## Work to be completed
Could you restate word for word every line of the records below, from the first one to the one holding "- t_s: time"?

Start of Data section

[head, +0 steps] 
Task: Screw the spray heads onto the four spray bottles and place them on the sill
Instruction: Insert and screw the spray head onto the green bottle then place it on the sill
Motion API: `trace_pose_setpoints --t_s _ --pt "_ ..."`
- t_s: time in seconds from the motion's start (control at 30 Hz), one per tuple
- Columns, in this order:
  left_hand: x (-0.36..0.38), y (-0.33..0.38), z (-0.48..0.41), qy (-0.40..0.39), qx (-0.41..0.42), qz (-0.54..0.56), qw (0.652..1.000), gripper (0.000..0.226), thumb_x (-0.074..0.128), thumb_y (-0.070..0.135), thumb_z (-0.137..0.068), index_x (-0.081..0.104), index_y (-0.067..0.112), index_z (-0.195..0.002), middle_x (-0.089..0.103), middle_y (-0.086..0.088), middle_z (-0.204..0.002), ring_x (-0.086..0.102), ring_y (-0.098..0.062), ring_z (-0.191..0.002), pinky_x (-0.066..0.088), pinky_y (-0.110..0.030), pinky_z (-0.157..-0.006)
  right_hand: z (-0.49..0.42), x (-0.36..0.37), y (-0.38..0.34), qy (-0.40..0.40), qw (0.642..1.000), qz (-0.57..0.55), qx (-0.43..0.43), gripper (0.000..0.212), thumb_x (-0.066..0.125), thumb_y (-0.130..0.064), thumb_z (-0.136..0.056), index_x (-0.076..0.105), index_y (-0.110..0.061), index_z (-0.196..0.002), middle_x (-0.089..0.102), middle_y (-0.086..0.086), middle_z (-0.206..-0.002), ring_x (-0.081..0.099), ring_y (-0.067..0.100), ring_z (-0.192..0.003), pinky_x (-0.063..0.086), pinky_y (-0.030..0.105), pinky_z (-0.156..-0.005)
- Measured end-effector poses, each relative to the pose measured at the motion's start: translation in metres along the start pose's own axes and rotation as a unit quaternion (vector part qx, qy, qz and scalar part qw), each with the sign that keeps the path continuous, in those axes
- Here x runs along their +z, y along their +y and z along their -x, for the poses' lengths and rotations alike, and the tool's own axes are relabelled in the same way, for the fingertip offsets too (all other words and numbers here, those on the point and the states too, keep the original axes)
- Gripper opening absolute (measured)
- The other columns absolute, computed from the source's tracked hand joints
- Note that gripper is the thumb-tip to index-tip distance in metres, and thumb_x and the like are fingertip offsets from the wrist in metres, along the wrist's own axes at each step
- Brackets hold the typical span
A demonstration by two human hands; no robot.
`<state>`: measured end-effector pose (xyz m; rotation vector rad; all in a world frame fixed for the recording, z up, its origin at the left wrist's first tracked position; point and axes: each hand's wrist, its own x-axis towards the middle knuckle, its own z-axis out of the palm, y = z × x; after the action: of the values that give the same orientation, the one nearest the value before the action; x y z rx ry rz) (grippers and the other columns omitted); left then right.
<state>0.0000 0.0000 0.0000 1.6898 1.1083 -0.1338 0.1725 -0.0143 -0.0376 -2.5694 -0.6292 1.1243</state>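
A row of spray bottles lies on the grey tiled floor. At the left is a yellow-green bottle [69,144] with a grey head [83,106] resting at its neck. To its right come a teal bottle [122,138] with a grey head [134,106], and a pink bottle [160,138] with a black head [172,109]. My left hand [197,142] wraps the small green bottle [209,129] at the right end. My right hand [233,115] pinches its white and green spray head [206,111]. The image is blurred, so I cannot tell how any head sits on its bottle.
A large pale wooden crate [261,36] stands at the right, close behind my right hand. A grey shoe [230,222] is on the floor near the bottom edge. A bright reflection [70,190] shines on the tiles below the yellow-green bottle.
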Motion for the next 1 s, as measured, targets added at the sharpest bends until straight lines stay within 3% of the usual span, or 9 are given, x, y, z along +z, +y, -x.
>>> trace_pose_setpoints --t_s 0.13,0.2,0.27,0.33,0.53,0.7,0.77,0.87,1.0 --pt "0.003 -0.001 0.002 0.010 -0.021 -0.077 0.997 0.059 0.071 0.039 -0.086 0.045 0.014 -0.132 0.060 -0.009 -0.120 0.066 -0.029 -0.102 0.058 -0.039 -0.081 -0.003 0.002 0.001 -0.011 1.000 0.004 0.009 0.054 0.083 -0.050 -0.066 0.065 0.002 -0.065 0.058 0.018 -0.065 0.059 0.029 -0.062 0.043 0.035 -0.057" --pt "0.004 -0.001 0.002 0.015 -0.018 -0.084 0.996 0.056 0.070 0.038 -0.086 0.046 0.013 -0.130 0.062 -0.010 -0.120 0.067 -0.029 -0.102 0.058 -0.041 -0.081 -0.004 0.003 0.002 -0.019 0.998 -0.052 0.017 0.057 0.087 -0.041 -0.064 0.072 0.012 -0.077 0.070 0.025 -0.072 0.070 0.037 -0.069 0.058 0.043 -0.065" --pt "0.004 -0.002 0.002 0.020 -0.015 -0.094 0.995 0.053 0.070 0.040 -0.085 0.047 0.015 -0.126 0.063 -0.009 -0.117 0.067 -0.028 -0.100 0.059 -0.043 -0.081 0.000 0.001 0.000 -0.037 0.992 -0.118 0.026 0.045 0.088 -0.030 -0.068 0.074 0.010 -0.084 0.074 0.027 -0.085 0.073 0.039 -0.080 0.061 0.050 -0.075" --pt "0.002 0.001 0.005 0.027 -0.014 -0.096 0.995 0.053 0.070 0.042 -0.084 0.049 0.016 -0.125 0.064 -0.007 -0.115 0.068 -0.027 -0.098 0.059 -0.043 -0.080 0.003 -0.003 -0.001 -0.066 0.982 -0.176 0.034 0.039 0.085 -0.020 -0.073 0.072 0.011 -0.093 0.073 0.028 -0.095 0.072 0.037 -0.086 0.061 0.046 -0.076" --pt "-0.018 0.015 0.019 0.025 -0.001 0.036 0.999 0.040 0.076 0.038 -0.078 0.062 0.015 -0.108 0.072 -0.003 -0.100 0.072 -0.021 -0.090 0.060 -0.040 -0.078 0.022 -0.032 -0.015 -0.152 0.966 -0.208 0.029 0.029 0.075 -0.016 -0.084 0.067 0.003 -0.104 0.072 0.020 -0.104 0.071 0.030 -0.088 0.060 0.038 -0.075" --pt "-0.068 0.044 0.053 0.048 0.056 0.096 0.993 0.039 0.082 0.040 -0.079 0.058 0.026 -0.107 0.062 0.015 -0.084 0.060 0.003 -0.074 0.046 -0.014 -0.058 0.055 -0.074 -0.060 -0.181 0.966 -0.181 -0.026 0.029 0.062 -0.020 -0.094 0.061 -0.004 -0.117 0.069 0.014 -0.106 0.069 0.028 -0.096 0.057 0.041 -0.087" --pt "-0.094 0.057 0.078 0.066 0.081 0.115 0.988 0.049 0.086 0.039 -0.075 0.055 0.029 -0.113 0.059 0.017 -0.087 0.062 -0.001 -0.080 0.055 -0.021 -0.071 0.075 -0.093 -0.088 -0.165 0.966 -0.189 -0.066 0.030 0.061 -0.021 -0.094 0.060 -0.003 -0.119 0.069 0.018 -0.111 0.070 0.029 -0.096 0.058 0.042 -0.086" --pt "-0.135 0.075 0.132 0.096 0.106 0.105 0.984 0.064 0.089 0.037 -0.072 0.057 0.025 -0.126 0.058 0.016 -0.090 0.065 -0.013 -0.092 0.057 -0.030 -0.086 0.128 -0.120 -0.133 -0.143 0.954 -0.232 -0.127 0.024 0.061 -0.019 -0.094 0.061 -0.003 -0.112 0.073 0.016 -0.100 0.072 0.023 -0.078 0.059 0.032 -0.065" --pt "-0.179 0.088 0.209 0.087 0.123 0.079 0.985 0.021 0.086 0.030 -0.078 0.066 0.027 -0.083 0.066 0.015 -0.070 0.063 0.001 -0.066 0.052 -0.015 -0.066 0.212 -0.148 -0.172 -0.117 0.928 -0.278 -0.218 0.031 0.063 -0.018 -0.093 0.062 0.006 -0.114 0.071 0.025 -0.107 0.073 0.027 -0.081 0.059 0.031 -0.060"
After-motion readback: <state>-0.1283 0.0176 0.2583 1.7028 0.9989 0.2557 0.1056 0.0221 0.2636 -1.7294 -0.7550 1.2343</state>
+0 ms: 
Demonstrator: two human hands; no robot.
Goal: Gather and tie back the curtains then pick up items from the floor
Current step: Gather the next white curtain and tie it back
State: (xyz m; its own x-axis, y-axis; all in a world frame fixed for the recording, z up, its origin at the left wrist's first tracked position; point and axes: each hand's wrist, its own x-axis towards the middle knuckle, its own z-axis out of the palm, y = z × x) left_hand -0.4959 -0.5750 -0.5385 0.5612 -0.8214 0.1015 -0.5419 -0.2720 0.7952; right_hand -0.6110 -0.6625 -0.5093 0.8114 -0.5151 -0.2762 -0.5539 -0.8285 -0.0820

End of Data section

## Output of the task
[head, +0 steps] 
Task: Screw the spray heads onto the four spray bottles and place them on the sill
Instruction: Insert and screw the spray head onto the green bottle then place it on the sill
Motion API: `trace_pose_setpoints --t_s _ --pt "_ ..."`
- t_s: time in seconds from the motion's start (control at 30 Hz), one per tuple

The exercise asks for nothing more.